La bande dessinée fait des bulles de mémoire

Le mémorial du Mont-Valérien a organisé une rencontre professionnelle de réflexions et d’échanges sur la transmission de l’Histoire et de la mémoire nationale par les récits dessinés.  

Un mini-festival de BD au mémorial du Mont-Valérien, sur les hauteurs de Suresnes, ce mercredi 21 mai ? Certes, il y eût des dédicaces d’albums mais pas que cela. Co-organisée par le mémorial  et la médiathèque de Suresnes, cette journée fut plutôt studieuse avec ateliers et échanges, réflexions et conférences. Le casting était aussi varié que représentatif : .Jean David Morvan alias « le Taulier », scénariste gargantuesque entre autres de la série Madeleine [Riffaud] ou de l’Armée des ombres (Dupuis)], mais aussi Emile Bravo,(auteur de la magnifique série du Jeune Spirou) , Victor Matet (France Info), Christelle Pissavy-Yvernault,(ex-libraire, éditrice et biographe),  Didier Pasamonik (ActuaBD), Fabrice Erre (prof d’histoire-géo et bédéaste), Olivier Jalabert (libraire et éditeur chez Glénat comics), Nathalie Marsaa,(directrice de l’Onac-vg de l’Hérault et chargée de projets mémoriels),  Anaïs Depommier (bédéaste, co-autrice du biopic Sartre), Jérôme Meyer-Bisch  (illustrateur jeunesse) et moi-même ( médiateur culturel et critique BD). L’objectif était de s’interroger sur le succès grandissant de la bande dessinée d’histoire. Comment chacune et chacun d’entre nous, percevions au-delà du marché, cette production industrielle d’œuvres dessinées de mémoire. En quelques années, après la SF et le polar, les éditeurs « profanes » ont découvert toute l’attraction de la bande dessinée, et les biopics et récits  foisonnent désormais bien au-delà du cercle des éditeurs spécialisés. Pour le meilleur et le pire.
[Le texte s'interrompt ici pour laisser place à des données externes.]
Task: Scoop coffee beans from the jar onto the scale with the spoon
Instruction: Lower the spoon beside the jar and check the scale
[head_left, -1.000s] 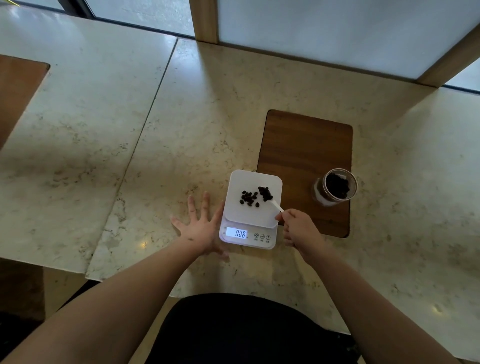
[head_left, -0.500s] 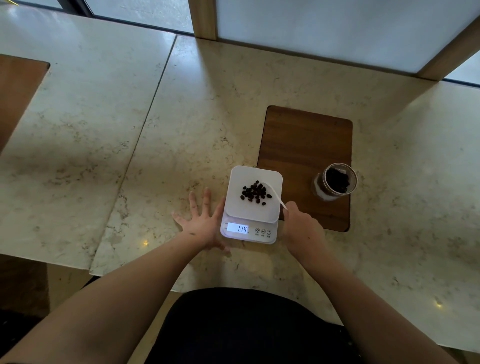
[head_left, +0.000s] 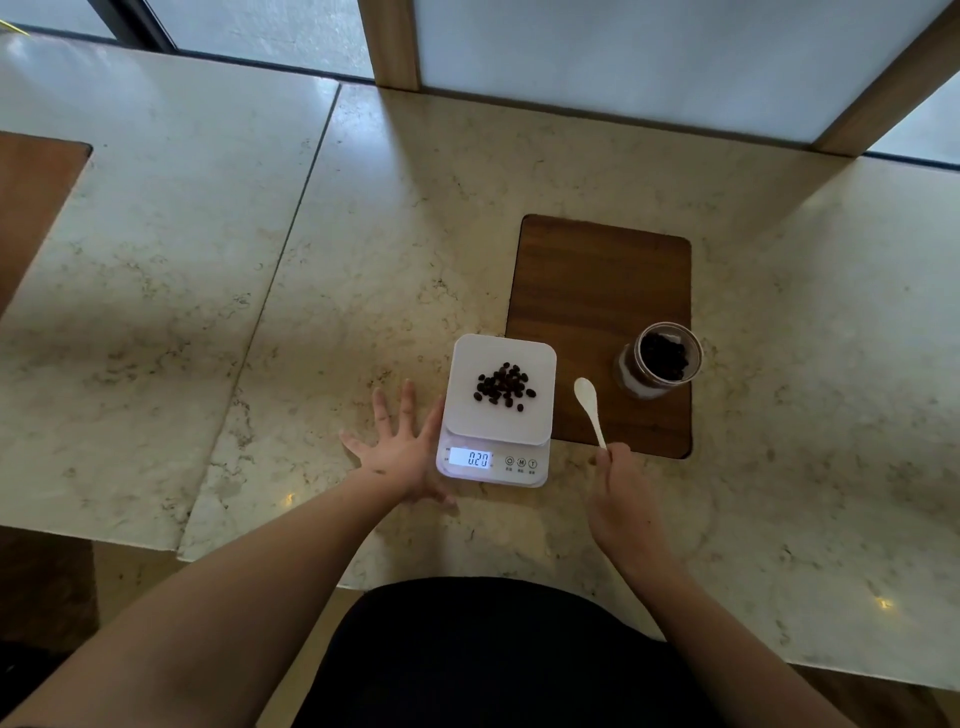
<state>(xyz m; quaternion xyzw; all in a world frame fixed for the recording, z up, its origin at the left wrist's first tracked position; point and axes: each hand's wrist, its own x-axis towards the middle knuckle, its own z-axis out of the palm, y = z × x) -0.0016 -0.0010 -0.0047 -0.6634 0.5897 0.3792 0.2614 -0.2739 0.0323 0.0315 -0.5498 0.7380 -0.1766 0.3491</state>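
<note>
Coffee beans, dark and glossy, lie in a small loose heap on the smooth white rounded-square platform of the digital kitchen scale, whose lit display shows digits. More beans fill the round open glass jar, standing on the near right corner of a rounded wooden board. Between scale and jar, the slim white spoon is pinched by its handle end in the right hand, bowl empty. The left hand lies flat, fingers spread, against the scale's left side on the veined marble counter.
</note>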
Modérée par Didier Pasamonik, j’étais convié à une table ronde portant sur l’usage de la bande dessinée et de la littérature jeunesse à des fins pédagogiques et de formation. Aux côtés de Nathalie Marsaa,. nous avons profité du moment pour mettre en lumière les actions menées par le ministère des Armées, via son ministère délégué à la mémoire et aux anciens combattants et l’Onac-Vg (Office NAtional des combattants et victimes de guerre): Coopérations avec l’Education Nationale, avec l’Académie Brassart Delcourt, et grand concours annuel auprès des primaires comme des lycées, « Bulles de mémoire ». Depuis 2011, ce concours sollicite  les jeunes (qu’ils soient scolarisés ou non, qu’ils travaillent dans le cadre de la classe, chez eux ou au sein d’une structure associative) à réfléchir sur l’héritage des grands conflits contemporains dans la société d’aujourd’hui. Le ou les auteurs en herbe doivent pour cela créer de A à Z (scénario, dessin, dialogues, etc.) une bande dessinée dont le thème est défini chaque année. Cette année, il portait sur les hommes et les animaux dans la guerre.  Le concours encourage les jeunes auteurs à « travailler la mémoire » avec créativité, spontanéité et émotion tout en se documentant. 

Expression efficace, populaire, peu coûteuse, la bande dessinée est probablement aujourd’hui le support pédagogique le plus utilisé par les professionnels du monde de la mémoire. Nombres de sites mémoriaux proposent désormais ses ateliers BD pour répondre à la demande. Ils permettent l’analyse des choix graphiques ou scénaristiques, la maitrise d’une narration, la limpidité d’un récit, et la récompense d’une œuvre conçue sur-place. Le plus étonnant du phénomène est que l’on semble intarissable aujourd’hui sur ses vertus, alors qu’elle accumule pourtant ses bulles de noblesse depuis des décennies :  La Bête est morte, signé Calvo, l’œuvre monumentale de Tardi sur 14-18 ou encore, l’immense roman graphique Maus de Spiegelman (Prix Puilitzer 1992), versé au patrimoine de la littérature mondiale, autant de chefs d’œuvre nés d’un crayon et du papier.